Human mesenchymal stem cells (MSC) have raised high hopes in various therapeutic applications and their use is currently tested in about 500 clinical trials (www.clinicaltrials.gov). For many clinical approaches these cells are usually expanded in vitro prior to their utilization. However, MSC can undergo only a limited number of cell divisions under standard culture conditions, and it has been demonstrated that during in vitro proliferation they suffer a progressive and continuous process of aging (Wagner et al. 2008) that affects the proliferation and multilineage differentiation potential (Banfi et al. 2000; Kim et al. 2010), the immunomodulatory properties (Sepúlveda et al. 2014), the secretory profile (Coppe et al. 2010), the gene expression profile, and the epigenetic signature (Schellenberg et al. 2011; Yoo et al. 2013). These changes may impact the efficacy of MSC to treat injured tissues. For this reason, it is generally recommended in clinical applications to use MSC that have been cultured only for a restricted amount of time, fixing a threshold that limits their number of passages or population doublings (de Girolamo et al. 2013; Wuchter et al. 2014).

Cellular senescence is a complex process, which manifests with different, multifaceted phenotypes depending on the species, the cell type, and the senescence-inducing stimulus (Kosar et al. 2011). This lack of a unique signature implies the necessity for a mindful selection of the proper marker or panel of markers when assessing the senescence status of in vitro cultured MSC. The detection of SA-β-gal activity is the most common assay for the evaluation of cell senescence due to the availability of well-established protocols and commercial kits, and the abundant bibliography reporting its use. However the limitations of this marker are universally recognized (Crowe et al. 2014; Debacq-Chainiaux et al. 2008; Wagner et al. 2009). Other markers of senescence, opportunely reviewed by de Jesus (de Jesus and Blasco 2012), such as telomere shortening, Senescence-Associated Heterochromatin Foci (SAHF), Promyelocytic Leukemia Protein Nuclear Bodies, and Senescence-associated secretory phenotype (SASP) have been proposed over years. Recently, new approaches specifically focused on MSC have been suggested. Shibata et al. explored the expression of the p16INK4A gene, suggesting its methylation state could be monitored as a surveillance against the transformation of MSC during culture (Shibata et al. 2007). Koch et al. proposed instead the use of the DNA-methylation changes observed at specific CpG sites in MSC and fibroblast to track the state of cellular senescence (Koch et al. 2012).

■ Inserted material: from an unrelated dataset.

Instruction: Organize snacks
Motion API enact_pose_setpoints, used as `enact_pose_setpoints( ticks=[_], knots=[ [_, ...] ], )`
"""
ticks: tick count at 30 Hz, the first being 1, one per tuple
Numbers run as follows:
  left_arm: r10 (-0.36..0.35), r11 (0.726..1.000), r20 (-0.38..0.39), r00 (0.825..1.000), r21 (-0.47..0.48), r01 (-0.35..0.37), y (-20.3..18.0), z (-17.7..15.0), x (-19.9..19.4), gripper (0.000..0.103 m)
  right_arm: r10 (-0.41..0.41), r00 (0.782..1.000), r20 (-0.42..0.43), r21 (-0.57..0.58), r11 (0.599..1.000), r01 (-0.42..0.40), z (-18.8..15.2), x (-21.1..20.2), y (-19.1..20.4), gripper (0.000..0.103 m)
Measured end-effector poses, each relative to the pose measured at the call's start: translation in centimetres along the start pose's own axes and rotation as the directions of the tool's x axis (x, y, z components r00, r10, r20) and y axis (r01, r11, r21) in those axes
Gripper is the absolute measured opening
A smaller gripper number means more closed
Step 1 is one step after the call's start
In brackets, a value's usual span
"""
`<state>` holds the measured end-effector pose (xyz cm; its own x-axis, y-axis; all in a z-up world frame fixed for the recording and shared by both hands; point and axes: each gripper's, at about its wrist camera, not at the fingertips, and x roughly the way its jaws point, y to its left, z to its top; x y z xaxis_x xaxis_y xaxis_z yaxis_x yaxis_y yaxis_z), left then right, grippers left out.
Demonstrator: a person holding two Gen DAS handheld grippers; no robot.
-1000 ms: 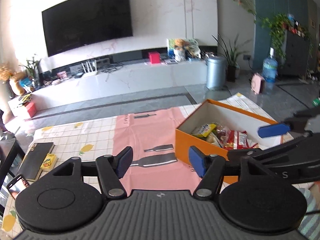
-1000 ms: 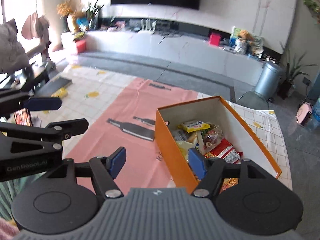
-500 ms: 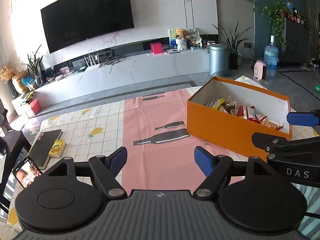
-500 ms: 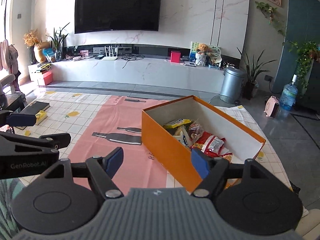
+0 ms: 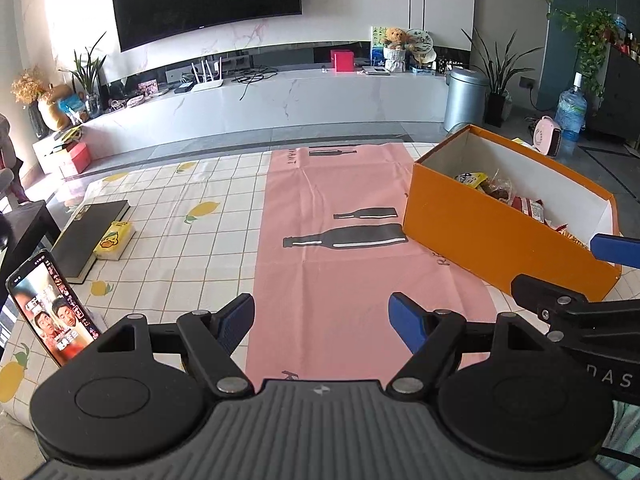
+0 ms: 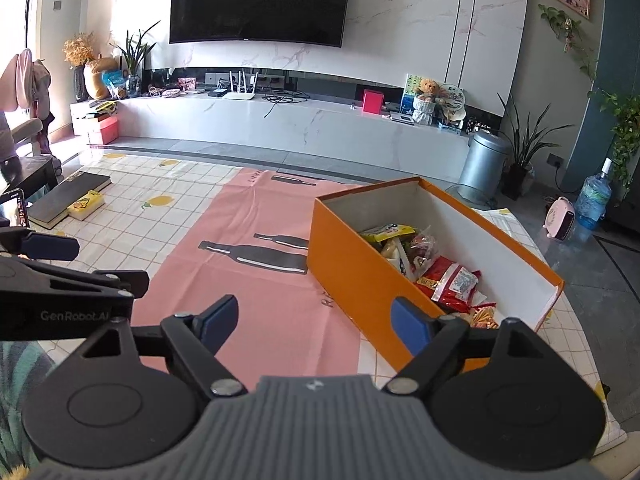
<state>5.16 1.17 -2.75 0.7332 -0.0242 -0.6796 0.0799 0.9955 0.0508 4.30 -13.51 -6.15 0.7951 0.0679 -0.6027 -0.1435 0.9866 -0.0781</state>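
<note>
An open orange box [image 5: 492,228] [image 6: 360,276] stands on the right of the table, partly on a pink cloth [image 5: 340,240] [image 6: 248,248]. Several snack packets [image 6: 432,268] [image 5: 500,190] lie inside it, among them a yellow one and a red one. My left gripper [image 5: 322,318] is open and empty, held above the near part of the pink cloth, left of the box. My right gripper [image 6: 314,320] is open and empty, held near the box's front corner. Each gripper shows at the edge of the other's view.
A dark book [image 5: 90,232] and a small yellow pack [image 5: 114,240] lie at the table's left. A phone [image 5: 52,314] with a lit screen leans at the near left edge. Beyond the table are a TV console, a metal bin [image 5: 464,100] and a water jug.
Both grippers have pulled back and away from the box, toward the near edge of the table. Both stay open and empty. The box and snacks have not moved.
</note>
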Motion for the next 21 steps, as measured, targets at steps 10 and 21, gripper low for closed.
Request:
enact_pose_setpoints(
  ticks=[10, 21],
  knots=[
    [0.021, 1.0, -0.046, 0.999, 0.004, -0.021, -0.7, -0.1, 1.7, 0.089, 0.012, 0.998, -0.054, 0.055, 0.998, -0.009, -0.6, 2.8, -1.3, 0.082],
    [0.035, 0.999, -0.052, 0.998, 0.007, -0.035, -1.0, 0.1, 1.5, 0.089, 0.018, 0.999, -0.051, 0.077, 0.997, -0.014, -0.8, 3.3, -1.9, 0.083]
  ],
)
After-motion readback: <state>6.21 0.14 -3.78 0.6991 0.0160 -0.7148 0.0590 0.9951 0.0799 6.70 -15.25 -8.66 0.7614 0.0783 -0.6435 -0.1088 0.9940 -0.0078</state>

We moved from the observation of the phenomena that influence or lead to aging in humans, in order to identify a reliable and specific marker of the senescence phenotype of MSC.

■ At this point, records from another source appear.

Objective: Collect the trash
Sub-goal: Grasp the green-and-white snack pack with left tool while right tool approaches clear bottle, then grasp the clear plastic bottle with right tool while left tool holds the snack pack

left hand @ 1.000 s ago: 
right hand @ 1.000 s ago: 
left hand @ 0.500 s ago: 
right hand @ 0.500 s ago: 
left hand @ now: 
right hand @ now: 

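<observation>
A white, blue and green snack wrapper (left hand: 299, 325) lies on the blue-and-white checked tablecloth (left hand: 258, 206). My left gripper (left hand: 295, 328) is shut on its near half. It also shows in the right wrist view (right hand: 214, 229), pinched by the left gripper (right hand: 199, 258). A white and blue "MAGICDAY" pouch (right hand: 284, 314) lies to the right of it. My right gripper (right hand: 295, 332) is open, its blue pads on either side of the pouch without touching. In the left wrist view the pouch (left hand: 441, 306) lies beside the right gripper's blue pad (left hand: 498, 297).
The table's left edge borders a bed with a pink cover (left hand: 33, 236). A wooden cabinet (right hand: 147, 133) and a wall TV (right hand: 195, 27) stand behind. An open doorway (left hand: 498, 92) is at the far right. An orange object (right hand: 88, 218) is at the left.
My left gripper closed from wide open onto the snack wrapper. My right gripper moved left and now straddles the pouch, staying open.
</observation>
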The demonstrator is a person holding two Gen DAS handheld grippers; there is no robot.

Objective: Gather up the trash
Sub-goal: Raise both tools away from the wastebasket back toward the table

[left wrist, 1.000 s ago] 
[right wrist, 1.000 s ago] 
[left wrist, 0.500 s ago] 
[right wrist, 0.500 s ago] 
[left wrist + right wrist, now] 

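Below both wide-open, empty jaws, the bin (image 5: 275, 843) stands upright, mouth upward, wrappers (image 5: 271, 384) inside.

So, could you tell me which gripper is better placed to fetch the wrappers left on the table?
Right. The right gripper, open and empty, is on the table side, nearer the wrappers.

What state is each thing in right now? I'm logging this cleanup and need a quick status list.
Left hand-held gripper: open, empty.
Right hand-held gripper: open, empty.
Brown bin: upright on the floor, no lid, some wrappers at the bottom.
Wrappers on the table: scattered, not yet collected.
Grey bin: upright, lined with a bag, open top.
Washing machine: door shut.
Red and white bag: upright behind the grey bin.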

In this regard, alteration of the nuclear lamina is known as one of the cellular changes observed in physiological aging (Vlcek and Foisner 2007; Lattanzi et al. 2014). Of particular interest is the LMNA gene that encodes two components of the nuclear envelope: lamin A and C. The maturation of lamin A is an elaborate process which involves several consecutive steps including: farnesylation, the proteolytic cleavage of three N-terminal amino acids, the carboxymethylation and the final removal of additional fifteen N-terminal amino acids including the farnesyl group. The final step is exclusively catalyzed by the zinc-metallopeptidase ZMPSTE24 encoded by the FACE-1 gene. Mutations affecting different steps or actors of the maturation process, which elicits the accumulation of wild-type or mutated prelamin A, are associated with progeroid laminopathies or lipodystrophy (Broers and Ramaekers 2006; Davies et al. 2011). These diseases, including the Hutchinson-Gilford progeria syndrome that is characterized by premature aging, mainly affect tissues of mesenchymal origin, suggesting a link between prelamin A and MSC senescence.

The existence of this correlation was supported by the work of Scaffidi and Misteli. Their results demonstrated that the accumulation of wild type or mutant lamin A by means of expression vectors or drugs leads to an accelerated aging of human fibroblast and immortalized MSC (Scaffidi and Misteli 2008). Our goal was to verify this correlation the other way around, and so where replicative senescence of primary MSC culture leads to prelamin A accumulation. The presence of lamin A precursors in cells after their prolonged in vitro culture or in tissue specimens from aged donors was already observed by other investigators, but their analysis was focused on Vascular Smooth Muscle Cells (Ragnauth et al. 2010).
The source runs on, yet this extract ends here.